-------- MATERIAL PROVIDED --------
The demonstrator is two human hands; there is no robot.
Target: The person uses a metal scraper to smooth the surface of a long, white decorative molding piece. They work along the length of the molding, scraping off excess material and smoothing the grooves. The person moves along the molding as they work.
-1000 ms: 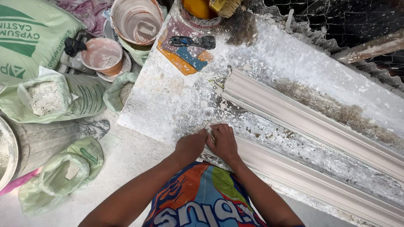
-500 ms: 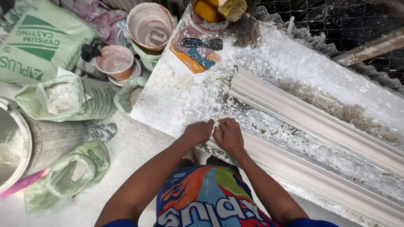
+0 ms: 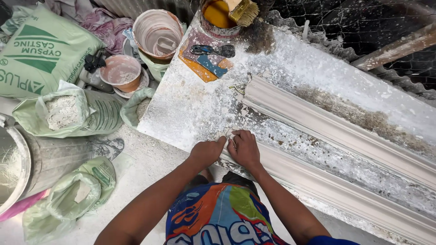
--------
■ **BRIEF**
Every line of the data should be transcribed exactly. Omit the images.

■ **TASK SOLUTION**
The demonstrator is two human hands; there is no robot.
Target: The person uses a metal scraper to smooth the surface of a long, white decorative molding piece. They work along the length of the molding, scraping off excess material and smoothing the grooves. The person moves along the molding as they work.
-1000 ms: 
-500 ms: 
+0 ms: 

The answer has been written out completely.